If you are staying mostly on road and gravel, I would stick with the LHT or the Surly Crosscheck. The crosscheck is billed as a mix between touring and road frame. The troll is awesome for bumpy dirt roads. 
As for tires, I don't think they are really that much slower up until you get around 3"+. 
2-2.5" is the sweet spot for go everywhere and ride with comfort. 

My favorite anything bike is the big dummy. Its heavy, but you can carry anything including people and other bikes. People still take them on single track. Its the SUV of the bike world. 

There are of course other brands that make good bikes but Surly is so popular because of the versatility and their relatively low price points. Salsa Fargo is a good bike but starts around $2k. The salsa Blackbrow mid tail looks good, but it starts at almost $3k.

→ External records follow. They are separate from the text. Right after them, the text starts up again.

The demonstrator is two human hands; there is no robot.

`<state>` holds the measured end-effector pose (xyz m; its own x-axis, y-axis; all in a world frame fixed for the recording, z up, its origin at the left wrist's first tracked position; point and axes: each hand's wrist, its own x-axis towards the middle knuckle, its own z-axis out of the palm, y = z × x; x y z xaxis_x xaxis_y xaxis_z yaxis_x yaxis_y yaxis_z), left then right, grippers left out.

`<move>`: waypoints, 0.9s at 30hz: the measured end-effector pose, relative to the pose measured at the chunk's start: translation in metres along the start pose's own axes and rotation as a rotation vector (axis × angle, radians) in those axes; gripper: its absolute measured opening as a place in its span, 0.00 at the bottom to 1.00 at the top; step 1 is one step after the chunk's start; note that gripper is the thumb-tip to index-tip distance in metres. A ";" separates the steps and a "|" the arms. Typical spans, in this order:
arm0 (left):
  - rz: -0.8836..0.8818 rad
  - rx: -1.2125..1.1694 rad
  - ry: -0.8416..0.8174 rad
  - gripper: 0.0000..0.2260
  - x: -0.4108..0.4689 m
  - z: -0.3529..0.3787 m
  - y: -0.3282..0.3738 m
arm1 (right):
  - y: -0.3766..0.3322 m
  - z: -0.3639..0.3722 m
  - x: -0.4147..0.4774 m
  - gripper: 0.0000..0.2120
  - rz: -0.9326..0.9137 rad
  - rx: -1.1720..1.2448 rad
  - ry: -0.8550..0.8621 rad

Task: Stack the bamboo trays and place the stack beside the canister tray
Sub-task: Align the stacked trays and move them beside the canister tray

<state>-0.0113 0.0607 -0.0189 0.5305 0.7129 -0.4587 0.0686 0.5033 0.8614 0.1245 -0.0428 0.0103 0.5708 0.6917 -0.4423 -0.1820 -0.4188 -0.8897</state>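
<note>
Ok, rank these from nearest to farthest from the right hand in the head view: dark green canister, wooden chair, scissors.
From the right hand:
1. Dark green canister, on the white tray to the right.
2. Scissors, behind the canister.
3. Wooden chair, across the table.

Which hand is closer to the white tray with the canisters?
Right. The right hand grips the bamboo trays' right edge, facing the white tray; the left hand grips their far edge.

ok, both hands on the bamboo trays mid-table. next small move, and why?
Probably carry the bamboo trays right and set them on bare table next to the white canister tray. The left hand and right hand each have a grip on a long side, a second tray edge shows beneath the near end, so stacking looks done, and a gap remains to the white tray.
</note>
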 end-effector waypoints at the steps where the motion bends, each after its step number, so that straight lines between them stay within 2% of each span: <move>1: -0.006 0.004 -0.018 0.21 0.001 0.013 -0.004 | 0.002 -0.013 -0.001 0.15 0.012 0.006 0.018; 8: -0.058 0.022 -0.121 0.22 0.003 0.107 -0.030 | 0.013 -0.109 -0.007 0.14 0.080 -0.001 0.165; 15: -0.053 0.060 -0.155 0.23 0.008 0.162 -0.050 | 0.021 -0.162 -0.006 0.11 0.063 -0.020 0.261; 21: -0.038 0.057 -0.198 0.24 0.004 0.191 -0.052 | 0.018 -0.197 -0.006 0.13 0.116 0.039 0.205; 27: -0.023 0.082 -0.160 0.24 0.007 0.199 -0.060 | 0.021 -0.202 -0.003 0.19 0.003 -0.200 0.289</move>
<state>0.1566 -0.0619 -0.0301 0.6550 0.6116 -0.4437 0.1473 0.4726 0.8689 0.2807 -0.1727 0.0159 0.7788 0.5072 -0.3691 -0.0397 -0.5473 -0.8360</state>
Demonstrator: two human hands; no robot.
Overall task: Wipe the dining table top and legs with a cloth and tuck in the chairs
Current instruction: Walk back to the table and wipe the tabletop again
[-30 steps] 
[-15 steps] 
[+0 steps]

Midtails seems to be an up and coming thing, a middle ground between normal bike length and cargo bike length.


----------



## Deleted member 24782 (Jun 4, 2019)

SURLY, Long Haul Trucker. Thats what I got. Affordable, not TOO fancy, and heavy duty and can hold 100lbs of gear.


----------



## Older Than Dirt (Jun 4, 2019)

Agree with all @Mrcharwe says, my advice is Surly Cross-Check for sure for that $.

If you can save a bit more and want to go Cadillac Lifetime Model, get it built with a Rohloff. Or if you want to be exotic, get a Thorn from the UK:

https://www.sjscycles.co.uk/new-used-cycles-frames/?geoc=US
I don't have any of these because i can't spend that on a bike. i have a kind of nice folder (custom steel Swift Folder built by designer Peter Reich in Brooklyn, bought dirt cheap off craigslist while looking for my similar stolen bike), and a trashpile/junk-parts box, but very serviceable, '80s Fuji tourer, having given my nice '80s Lotus tourer to my 16 year old son. 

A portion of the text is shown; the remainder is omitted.